TASK STATEMENT:
Give the listing again in full, matching it character for character.

DATA:
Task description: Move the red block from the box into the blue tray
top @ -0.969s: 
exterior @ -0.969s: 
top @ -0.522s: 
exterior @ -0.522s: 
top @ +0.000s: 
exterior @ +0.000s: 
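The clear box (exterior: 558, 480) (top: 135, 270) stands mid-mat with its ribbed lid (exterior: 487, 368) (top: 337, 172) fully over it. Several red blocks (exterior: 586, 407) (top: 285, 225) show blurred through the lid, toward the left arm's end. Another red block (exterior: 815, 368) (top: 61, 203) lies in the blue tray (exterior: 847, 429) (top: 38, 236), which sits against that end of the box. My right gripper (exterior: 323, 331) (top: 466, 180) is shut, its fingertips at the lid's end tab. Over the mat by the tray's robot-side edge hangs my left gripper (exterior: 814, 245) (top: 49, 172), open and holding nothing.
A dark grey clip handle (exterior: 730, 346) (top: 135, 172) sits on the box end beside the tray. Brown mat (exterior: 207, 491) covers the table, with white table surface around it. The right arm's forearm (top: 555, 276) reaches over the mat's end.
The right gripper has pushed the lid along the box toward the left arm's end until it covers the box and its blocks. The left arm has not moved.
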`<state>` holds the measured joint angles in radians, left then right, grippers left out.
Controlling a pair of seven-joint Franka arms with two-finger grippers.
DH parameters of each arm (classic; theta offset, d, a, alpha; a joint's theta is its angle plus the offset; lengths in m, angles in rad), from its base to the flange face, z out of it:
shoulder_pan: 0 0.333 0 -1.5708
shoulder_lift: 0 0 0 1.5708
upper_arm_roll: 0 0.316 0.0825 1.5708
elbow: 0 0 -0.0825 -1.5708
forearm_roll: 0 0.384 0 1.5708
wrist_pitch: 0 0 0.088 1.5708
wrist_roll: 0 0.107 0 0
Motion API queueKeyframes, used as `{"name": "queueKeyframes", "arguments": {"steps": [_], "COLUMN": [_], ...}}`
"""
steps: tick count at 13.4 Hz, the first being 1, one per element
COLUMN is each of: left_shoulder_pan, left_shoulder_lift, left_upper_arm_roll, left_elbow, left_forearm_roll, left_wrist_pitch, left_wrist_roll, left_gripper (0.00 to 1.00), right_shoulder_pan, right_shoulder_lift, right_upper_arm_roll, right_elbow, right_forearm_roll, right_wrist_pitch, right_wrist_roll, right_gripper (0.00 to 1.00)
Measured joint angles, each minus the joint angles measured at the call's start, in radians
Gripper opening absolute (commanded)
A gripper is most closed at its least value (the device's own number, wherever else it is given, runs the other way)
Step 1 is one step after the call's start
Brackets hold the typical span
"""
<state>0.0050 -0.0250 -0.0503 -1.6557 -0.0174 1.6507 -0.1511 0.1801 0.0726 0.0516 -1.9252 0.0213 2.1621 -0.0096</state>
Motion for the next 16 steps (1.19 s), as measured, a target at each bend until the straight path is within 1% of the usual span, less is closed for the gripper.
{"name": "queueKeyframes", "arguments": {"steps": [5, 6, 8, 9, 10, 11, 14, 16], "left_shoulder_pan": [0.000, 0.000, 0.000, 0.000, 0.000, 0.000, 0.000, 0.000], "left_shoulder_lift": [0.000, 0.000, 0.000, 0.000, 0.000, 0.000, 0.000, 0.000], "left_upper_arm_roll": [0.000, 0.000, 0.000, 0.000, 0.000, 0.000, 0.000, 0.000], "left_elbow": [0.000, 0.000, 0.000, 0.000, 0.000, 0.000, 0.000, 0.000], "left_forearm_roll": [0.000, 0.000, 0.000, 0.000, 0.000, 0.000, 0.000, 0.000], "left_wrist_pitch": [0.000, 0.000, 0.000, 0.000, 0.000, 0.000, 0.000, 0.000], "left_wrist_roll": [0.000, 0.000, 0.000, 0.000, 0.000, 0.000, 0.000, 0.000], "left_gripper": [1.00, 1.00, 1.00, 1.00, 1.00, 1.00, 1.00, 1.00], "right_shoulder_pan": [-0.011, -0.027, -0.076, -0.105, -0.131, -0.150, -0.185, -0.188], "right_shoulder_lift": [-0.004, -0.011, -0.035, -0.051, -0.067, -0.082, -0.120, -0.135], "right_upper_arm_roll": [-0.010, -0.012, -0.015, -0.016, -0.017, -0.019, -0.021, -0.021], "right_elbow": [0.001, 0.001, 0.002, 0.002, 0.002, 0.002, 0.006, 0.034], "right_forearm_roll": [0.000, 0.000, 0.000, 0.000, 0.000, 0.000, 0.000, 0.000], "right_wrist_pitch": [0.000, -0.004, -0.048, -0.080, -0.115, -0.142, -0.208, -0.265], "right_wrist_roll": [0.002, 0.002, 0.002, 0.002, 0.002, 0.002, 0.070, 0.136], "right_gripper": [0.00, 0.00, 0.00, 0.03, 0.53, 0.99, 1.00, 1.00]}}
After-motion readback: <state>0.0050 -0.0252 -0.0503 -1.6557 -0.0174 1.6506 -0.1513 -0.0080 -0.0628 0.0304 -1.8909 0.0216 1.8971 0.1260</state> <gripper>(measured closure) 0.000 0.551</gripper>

EXERCISE ANSWER:
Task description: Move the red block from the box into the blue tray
top @ -0.969s: 
exterior @ -0.969s: 
top @ -0.522s: 
exterior @ -0.522s: 
top @ +0.000s: 
exterior @ +0.000s: 
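The clear box (exterior: 558, 480) (top: 135, 270) stands mid-mat with its ribbed lid (exterior: 487, 368) (top: 337, 172) fully over it. Several red blocks (exterior: 586, 407) (top: 285, 225) show blurred through the lid, toward the left arm's end. Another red block (exterior: 815, 368) (top: 61, 203) lies in the blue tray (exterior: 847, 429) (top: 38, 236), which sits against that end of the box. My right gripper (exterior: 323, 331) (top: 466, 180) is shut, its fingertips at the lid's end tab. Over the mat by the tray's robot-side edge hangs my left gripper (exterior: 814, 245) (top: 49, 172), open and holding nothing.
A dark grey clip handle (exterior: 730, 346) (top: 135, 172) sits on the box end beside the tray. Brown mat (exterior: 207, 491) covers the table, with white table surface around it. The right arm's forearm (top: 555, 276) reaches over the mat's end.
The right gripper has pushed the lid along the box toward the left arm's end until it covers the box and its blocks. The left arm has not moved.
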`<state>` holds the measured joint angles in radians, left then right, grippers left out.
Controlling a pair of seven-joint Franka arms with two-finger grippers.
DH parameters of each arm (classic; theta offset, d, a, alpha; a joint's theta is its angle plus the offset; lengths in m, angles in rad), from its base to the flange face, z out of it:
shoulder_pan: 0 0.333 0 -1.5708
shoulder_lift: 0 0 0 1.5708
upper_arm_roll: 0 0.316 0.0825 1.5708
elbow: 0 0 -0.0825 -1.5708
forearm_roll: 0 0.384 0 1.5708
wrist_pitch: 0 0 0.088 1.5708
wrist_roll: 0 0.107 0 0
Motion API queueKeyframes, used as `{"name": "queueKeyframes", "arguments": {"steps": [_], "COLUMN": [_], ...}}`
"""
steps: tick count at 13.4 Hz, the first being 1, one per element
COLUMN is each of: left_shoulder_pan, left_shoulder_lift, left_upper_arm_roll, left_elbow, left_forearm_roll, left_wrist_pitch, left_wrist_roll, left_gripper (0.00 to 1.00), right_shoulder_pan, right_shoulder_lift, right_upper_arm_roll, right_elbow, right_forearm_roll, right_wrist_pitch, right_wrist_roll, right_gripper (0.00 to 1.00)
Measured joint angles, each minus the joint angles measured at the call's start, in radians
Gripper opening absolute (commanded)
A gripper is most closed at its least value (the device's own number, wherever else it is given, runs the other way)
Step 1 is one step after the call's start
Brackets hold the typical span
"""
<state>0.0050 -0.0250 -0.0503 -1.6557 -0.0174 1.6507 -0.1511 0.1801 0.0726 0.0516 -1.9252 0.0213 2.1621 -0.0096</state>
Motion for the next 16 steps (1.19 s), as measured, a target at each bend until the straight path is within 1% of the usual span, less is closed for the gripper.
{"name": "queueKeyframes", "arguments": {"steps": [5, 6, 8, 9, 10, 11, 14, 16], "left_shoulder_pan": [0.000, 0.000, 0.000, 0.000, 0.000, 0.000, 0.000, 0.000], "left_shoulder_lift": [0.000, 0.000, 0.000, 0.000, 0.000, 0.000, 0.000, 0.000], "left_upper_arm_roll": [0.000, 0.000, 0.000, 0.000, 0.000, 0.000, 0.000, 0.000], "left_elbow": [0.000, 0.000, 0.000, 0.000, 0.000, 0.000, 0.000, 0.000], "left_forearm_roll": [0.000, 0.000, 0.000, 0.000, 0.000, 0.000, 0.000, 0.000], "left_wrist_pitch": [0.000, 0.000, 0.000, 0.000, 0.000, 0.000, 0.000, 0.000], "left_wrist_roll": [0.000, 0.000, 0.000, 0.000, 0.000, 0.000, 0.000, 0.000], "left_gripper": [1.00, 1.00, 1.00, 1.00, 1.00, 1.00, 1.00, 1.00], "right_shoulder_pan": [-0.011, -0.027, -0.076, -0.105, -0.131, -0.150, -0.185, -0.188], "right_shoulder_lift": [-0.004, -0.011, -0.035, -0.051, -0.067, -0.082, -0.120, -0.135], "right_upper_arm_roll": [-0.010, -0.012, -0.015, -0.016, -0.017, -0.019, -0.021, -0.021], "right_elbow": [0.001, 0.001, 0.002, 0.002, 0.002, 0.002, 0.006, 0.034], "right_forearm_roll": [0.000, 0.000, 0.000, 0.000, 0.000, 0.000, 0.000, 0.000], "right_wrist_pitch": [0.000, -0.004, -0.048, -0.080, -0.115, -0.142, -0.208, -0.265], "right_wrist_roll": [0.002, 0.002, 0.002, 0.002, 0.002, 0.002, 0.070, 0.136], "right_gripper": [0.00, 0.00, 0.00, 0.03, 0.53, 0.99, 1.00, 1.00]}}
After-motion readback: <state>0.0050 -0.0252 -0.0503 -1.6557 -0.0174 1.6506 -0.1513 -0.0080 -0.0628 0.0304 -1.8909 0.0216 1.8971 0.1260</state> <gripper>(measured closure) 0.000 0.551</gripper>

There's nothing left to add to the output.